> _WHAT THE TASK REQUIRES_:
Please write out, exactly, every line of the listing from its first line through the one that includes "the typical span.".

> _RECORDS FOR PROCESSING_:
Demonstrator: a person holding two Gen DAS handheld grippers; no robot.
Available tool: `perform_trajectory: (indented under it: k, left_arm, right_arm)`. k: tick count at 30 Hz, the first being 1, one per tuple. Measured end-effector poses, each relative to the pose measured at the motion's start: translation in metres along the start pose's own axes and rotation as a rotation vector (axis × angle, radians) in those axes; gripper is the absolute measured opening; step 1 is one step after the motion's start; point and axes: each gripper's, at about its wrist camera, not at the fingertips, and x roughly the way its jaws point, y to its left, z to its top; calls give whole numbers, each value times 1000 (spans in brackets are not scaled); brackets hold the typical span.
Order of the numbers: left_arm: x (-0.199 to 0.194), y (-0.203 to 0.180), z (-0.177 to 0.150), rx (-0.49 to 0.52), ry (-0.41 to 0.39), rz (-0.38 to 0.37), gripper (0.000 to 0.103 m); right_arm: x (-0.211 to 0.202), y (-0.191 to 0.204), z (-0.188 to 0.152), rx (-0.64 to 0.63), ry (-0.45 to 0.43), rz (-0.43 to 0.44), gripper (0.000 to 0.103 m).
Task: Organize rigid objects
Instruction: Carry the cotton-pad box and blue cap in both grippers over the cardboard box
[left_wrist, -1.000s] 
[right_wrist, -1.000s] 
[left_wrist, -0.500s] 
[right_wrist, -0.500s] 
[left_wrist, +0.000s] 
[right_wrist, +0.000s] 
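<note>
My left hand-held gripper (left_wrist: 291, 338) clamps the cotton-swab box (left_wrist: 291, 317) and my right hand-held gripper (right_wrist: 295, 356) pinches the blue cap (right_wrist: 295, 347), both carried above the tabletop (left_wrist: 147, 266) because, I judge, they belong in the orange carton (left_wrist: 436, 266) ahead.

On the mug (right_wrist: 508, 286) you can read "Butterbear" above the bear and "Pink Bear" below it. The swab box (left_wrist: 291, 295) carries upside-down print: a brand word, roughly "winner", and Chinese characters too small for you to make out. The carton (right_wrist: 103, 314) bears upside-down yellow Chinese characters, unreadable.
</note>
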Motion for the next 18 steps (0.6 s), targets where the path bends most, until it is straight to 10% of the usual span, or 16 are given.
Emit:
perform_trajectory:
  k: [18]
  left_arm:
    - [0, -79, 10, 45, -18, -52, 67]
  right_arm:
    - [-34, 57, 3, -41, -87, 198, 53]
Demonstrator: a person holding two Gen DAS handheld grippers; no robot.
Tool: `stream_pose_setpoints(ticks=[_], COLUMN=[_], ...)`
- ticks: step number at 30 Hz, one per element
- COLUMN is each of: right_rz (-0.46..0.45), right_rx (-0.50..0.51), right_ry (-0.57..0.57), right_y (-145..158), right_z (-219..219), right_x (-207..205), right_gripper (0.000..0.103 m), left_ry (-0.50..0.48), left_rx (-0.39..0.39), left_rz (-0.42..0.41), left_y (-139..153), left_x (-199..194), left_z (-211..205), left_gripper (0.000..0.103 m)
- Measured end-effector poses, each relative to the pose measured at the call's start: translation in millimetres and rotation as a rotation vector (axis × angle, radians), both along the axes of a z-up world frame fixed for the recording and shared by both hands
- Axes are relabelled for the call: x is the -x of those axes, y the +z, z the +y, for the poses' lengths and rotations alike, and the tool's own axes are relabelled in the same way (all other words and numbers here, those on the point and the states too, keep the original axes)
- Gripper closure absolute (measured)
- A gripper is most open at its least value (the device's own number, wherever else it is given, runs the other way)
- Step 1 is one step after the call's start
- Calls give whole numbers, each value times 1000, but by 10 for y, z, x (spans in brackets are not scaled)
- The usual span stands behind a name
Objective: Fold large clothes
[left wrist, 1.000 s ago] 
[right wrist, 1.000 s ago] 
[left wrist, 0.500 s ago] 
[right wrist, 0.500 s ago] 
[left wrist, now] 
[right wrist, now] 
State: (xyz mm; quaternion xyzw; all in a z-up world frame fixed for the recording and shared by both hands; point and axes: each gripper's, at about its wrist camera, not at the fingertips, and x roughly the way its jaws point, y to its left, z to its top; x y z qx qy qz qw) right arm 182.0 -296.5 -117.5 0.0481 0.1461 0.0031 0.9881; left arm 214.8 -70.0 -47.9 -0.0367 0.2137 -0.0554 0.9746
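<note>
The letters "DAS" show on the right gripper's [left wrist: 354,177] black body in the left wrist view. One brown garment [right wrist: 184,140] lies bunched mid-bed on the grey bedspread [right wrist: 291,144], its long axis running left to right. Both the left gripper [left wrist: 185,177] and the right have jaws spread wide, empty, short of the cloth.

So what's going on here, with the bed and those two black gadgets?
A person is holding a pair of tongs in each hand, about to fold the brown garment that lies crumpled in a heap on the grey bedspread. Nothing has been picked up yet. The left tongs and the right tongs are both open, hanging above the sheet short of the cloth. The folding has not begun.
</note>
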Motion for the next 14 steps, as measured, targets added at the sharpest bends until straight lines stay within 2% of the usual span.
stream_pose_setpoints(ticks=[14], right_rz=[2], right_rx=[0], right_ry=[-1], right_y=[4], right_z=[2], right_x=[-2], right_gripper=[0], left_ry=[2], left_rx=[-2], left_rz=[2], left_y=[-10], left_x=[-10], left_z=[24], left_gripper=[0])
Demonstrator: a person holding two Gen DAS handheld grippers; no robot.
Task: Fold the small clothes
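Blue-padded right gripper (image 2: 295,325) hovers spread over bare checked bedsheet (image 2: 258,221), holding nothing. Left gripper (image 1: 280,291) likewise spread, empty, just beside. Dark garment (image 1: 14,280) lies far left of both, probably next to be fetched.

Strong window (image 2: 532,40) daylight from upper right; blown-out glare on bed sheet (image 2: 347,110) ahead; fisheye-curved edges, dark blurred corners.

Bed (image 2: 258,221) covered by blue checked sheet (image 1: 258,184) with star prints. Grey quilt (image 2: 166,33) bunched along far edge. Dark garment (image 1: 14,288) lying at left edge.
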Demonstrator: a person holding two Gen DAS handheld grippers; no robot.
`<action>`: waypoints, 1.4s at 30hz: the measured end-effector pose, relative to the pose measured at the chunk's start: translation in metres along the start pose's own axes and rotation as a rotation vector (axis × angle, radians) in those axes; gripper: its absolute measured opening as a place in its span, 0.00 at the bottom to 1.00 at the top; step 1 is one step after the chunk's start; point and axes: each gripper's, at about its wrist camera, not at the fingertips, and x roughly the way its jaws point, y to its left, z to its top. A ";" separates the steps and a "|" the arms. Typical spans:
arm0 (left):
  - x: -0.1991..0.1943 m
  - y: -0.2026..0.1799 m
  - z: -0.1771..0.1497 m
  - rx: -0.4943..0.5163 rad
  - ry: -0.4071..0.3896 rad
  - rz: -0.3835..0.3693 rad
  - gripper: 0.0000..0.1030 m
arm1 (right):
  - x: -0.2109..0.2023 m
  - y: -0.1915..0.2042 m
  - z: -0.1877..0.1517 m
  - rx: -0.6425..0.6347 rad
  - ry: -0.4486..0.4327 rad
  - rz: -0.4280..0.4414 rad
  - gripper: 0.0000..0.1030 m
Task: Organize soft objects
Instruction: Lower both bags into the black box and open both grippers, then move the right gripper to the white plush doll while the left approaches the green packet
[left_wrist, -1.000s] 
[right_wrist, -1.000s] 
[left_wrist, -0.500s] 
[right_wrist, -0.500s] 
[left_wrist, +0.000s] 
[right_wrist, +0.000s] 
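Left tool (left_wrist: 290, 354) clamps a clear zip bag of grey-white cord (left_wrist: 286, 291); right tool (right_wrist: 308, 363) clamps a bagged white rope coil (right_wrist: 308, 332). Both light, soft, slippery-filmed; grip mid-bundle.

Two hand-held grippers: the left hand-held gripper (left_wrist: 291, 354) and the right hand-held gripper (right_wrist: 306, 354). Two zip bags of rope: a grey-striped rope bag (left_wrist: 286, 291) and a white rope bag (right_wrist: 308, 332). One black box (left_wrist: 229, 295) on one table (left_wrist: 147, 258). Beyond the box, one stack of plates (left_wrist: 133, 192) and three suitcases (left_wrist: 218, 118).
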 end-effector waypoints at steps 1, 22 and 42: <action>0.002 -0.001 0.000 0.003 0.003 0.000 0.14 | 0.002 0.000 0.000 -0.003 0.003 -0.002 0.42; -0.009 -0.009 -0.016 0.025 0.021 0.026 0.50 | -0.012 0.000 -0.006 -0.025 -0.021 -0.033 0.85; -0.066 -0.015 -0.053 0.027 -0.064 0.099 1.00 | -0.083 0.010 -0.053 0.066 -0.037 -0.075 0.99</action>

> _ANSWER FOR THIS EXERCISE_:
Demonstrator: a person holding two Gen DAS handheld grippers; no robot.
Available tool: `perform_trajectory: (indented under it: k, left_arm, right_arm)`. k: tick count at 30 Hz, the first being 1, one per tuple. Measured end-effector poses, each relative to the pose measured at the motion's start: translation in metres along the start pose's own axes and rotation as a rotation vector (axis × angle, radians) in those axes; gripper is the absolute measured opening; step 1 is one step after the motion's start; point and axes: each gripper's, at about its wrist camera, not at the fingertips, and x roughly the way its jaws point, y to its left, z to its top; calls give whole numbers, each value times 1000 (spans in brackets are not scaled); brackets hold the typical span.

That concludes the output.